It must have taken him or her a long time to dream that one up.


----------



## WashingtonPlung (Jul 25, 2016)

Imagine how many trips to the hardware this homeowner took to complete this.


----------



## Oorgnid (Apr 5, 2016)

I look at this and think "Job security" but then I think about how they are probably very proud of how it looks and works and most likely do their friends plumbing tasks.


----------



## GAN (Jul 10, 2012)

I used to have night terrors like this.......................


----------



## CT-18 (Jun 27, 2016)

What country is that in.


----------



## chonkie (Jul 31, 2014)

Those thin fittings look like the ones that the central vacuum system installer uses. It's different I.D. and O.D. fittings and pipe, a little smaller than 1 1/2" pvc.


----------



## HonestPlumb (Jan 25, 2015)

Oorgnid said:


> I look at this and think "Job security" but then I think about how they are probably very proud of how it looks and works and most likely do their friends plumbing tasks.

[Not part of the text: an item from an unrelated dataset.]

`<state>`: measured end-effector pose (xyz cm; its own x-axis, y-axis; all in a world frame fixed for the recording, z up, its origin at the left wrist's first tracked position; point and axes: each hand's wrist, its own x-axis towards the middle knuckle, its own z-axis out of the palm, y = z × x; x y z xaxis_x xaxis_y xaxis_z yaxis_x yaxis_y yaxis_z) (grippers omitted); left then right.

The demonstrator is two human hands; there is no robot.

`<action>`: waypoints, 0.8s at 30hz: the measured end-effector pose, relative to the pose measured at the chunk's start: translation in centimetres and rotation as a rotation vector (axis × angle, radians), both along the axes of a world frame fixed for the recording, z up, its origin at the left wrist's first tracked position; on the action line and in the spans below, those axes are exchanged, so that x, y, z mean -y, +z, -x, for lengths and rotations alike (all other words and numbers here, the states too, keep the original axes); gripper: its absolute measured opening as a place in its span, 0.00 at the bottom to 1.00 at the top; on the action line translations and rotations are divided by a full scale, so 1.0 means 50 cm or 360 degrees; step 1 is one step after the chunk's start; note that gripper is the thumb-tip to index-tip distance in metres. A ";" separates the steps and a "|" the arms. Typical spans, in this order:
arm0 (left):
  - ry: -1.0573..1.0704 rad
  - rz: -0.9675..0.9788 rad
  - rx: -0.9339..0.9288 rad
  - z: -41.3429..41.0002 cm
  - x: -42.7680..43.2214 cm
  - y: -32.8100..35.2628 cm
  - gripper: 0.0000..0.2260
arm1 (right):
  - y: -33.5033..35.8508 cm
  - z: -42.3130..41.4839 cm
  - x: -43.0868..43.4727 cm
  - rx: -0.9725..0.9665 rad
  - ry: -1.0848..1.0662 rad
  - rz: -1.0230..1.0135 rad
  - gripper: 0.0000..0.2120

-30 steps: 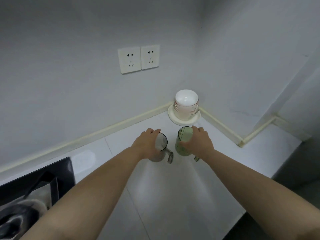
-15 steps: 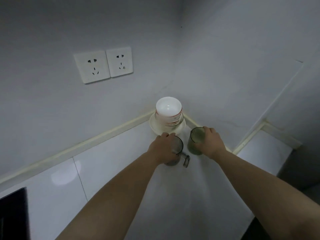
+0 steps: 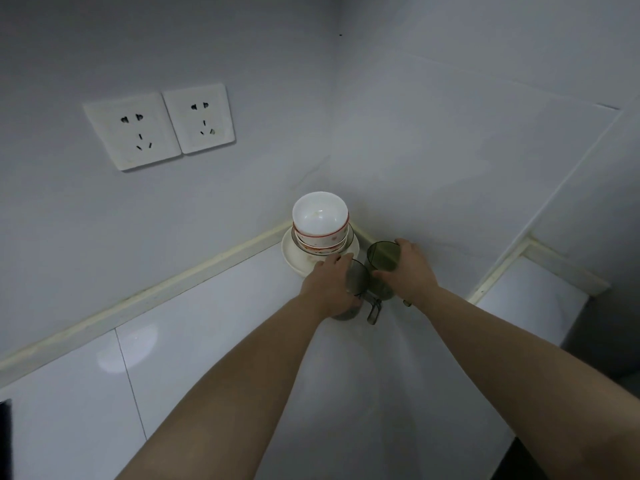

Agreed !! Can you imagine the jobs this person "has" done at neighbor's houses. "Thanks for fixing that drip from that thing on top of my water heater for me. That plug worked great !!"


----------



## Oorgnid (Apr 5, 2016)

My favorite home owner fix for leaks is a whole roll of electrical tape.


----------



## hanzkunzel (Feb 24, 2017)

The sad reality that the attempted repair costs as much as calling a plumber out in the first place.


----------